* [ABOUT THIS TASK]
Give again, unaltered, the lines of the listing below that run from the line having "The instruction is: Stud" through the line having "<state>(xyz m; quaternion".

* [GIVEN RECORDS]
=== Section Start ===

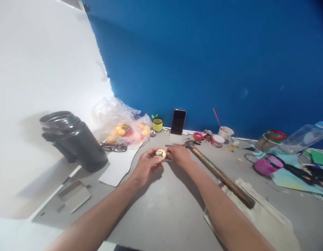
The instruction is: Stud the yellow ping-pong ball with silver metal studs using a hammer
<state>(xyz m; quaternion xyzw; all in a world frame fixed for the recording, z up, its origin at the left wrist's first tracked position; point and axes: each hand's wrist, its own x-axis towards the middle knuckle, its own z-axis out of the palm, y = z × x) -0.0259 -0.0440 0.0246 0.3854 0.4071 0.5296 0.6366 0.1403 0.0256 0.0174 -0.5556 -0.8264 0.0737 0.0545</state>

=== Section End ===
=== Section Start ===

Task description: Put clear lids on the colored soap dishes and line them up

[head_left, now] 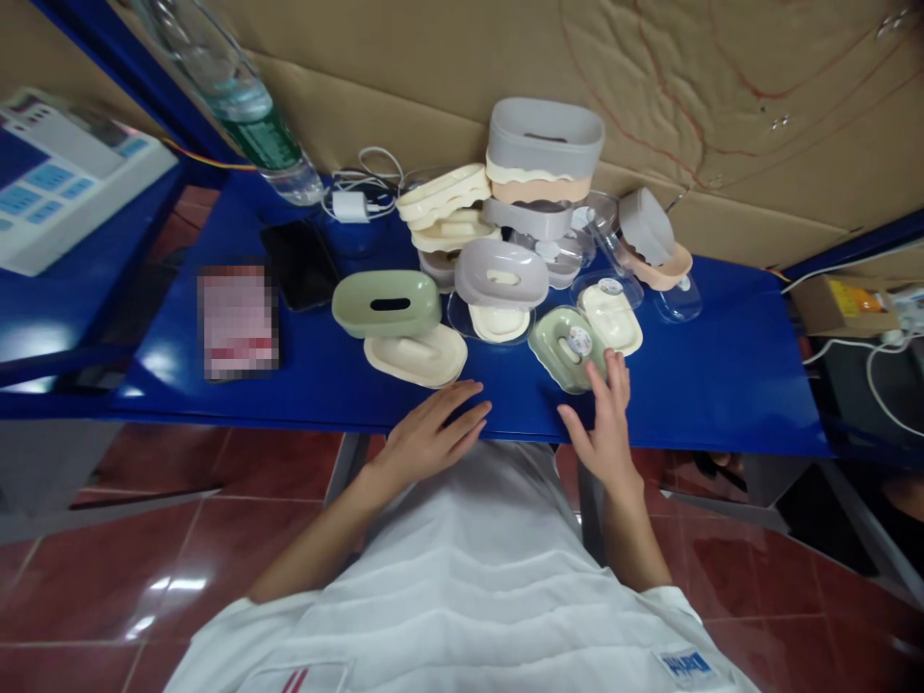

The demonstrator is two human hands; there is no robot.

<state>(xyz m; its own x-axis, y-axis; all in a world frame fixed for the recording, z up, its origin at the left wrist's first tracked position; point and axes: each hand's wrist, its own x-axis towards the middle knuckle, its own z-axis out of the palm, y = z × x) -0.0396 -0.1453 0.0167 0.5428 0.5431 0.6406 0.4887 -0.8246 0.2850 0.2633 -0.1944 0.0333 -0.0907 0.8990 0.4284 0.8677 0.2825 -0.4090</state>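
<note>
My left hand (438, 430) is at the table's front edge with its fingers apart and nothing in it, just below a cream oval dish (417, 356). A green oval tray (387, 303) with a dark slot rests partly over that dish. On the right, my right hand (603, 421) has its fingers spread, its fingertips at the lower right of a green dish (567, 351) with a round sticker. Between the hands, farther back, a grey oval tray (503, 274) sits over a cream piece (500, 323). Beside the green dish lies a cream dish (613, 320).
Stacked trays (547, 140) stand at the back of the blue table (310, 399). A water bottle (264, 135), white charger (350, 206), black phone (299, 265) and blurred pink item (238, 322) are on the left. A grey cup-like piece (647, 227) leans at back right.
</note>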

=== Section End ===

* [WRITTEN RESPONSE]
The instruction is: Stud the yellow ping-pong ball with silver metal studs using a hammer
<state>(xyz m; quaternion xyzw; all in a world frame fixed for the recording, z up, its origin at the left wrist's first tracked position; point and axes: each hand's wrist, its own x-axis towards the middle knuckle, its own z-axis out of the palm, y = z × x) -0.0259 -0.0440 0.0246 0.3854 0.4071 0.5296 0.6366 0.1403 0.0256 0.0174 -0.5556 -0.8264 0.0737 0.0545</state>

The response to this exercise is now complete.